(WHAT TO PRODUCE): Every line below is to be given again precisely; images are to be left out.

(SUPPLIED INFORMATION):
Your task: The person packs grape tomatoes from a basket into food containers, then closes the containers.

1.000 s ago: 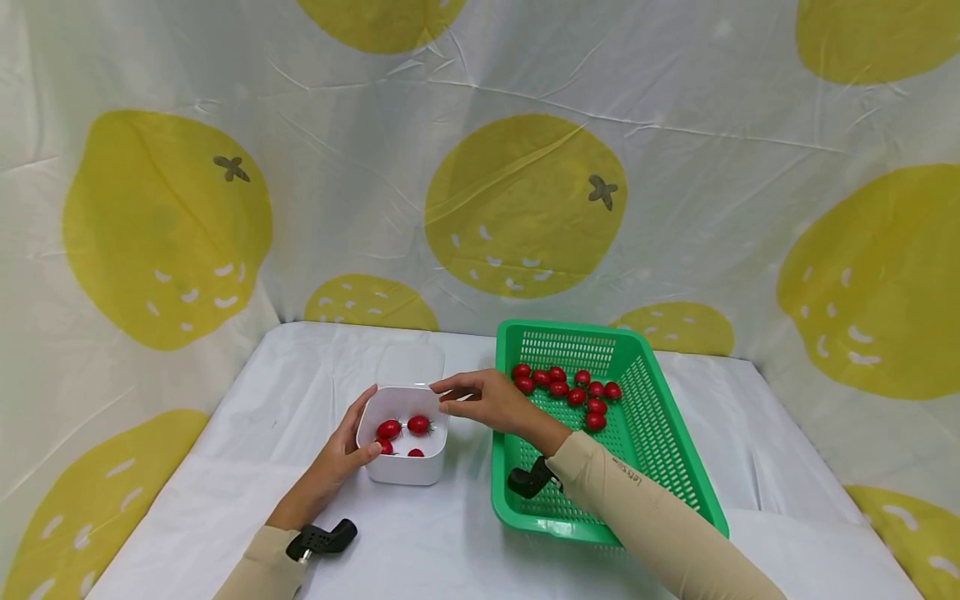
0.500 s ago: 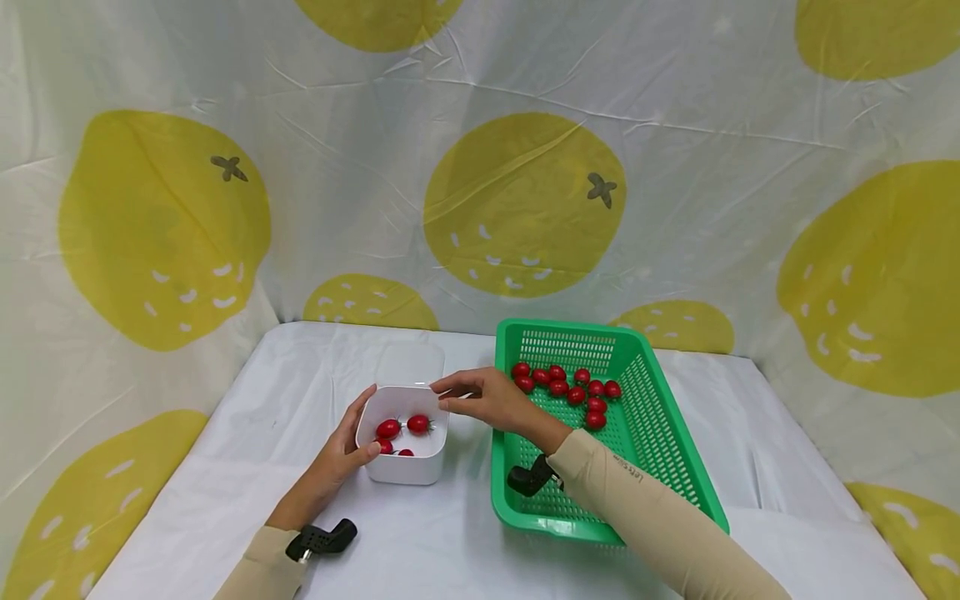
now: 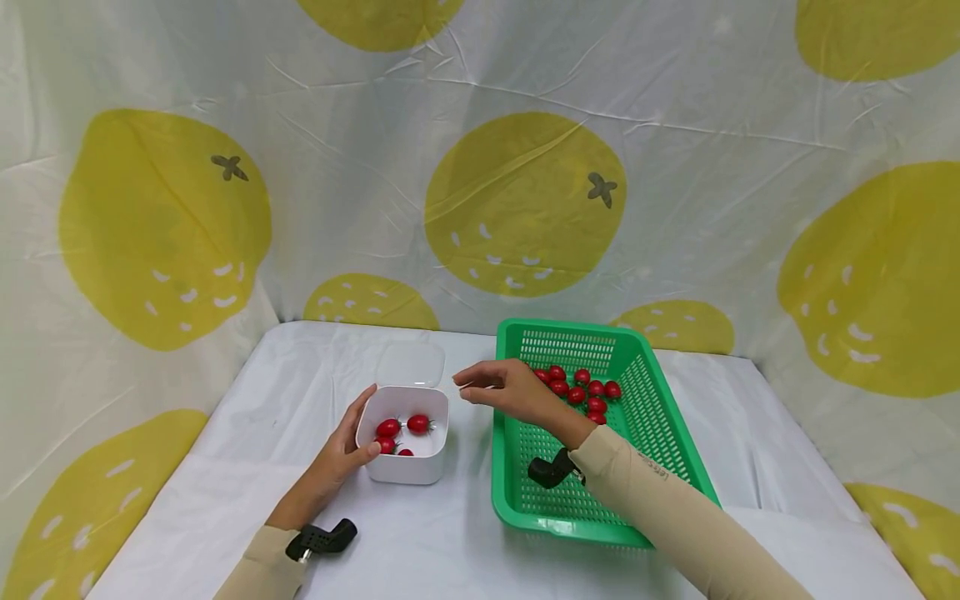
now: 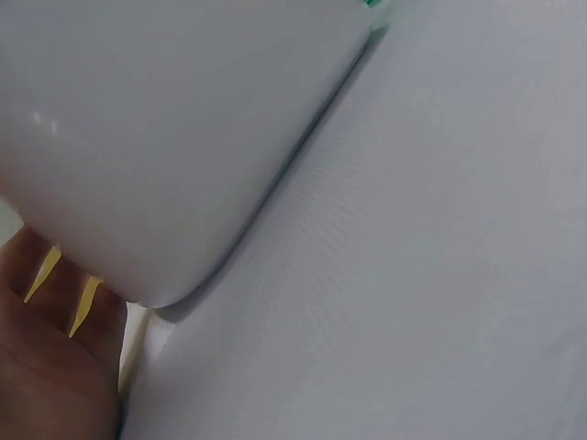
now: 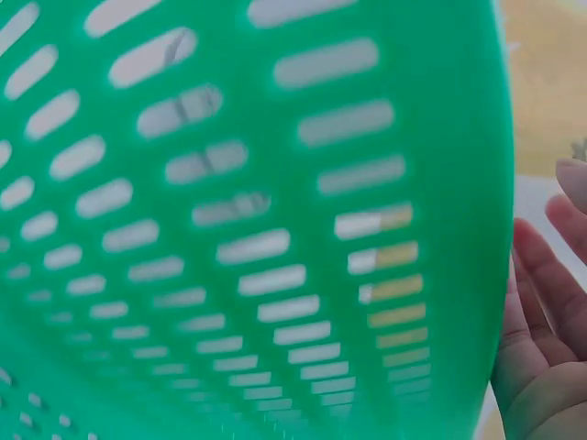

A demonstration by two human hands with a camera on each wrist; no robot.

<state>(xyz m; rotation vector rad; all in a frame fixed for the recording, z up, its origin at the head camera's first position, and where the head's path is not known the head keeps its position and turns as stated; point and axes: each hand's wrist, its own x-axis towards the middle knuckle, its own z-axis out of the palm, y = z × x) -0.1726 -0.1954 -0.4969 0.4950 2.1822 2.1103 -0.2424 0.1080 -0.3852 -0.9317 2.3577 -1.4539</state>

(RESPONSE AREA):
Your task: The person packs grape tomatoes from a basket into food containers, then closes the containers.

1.000 s ago: 
0.500 s ago: 
now: 
now: 
now: 

A demonstration by two human hands with a camera on each wrist; no robot.

<state>(xyz m; rotation vector rad; all in a frame fixed for the recording, z up, its origin at the head camera's first position, and where the head's path is not known the head keeps its position and turns as stated; point and axes: each hand's wrist, its own x-axis towards the middle knuckle, its own z-axis out of the palm, y = z × x) -0.1726 -0.1954 -0.4969 0.4950 2.1822 2.1103 -0.2424 0.1080 -0.3852 -0.9317 2.3577 -1.4539</state>

This exercise has now been finished.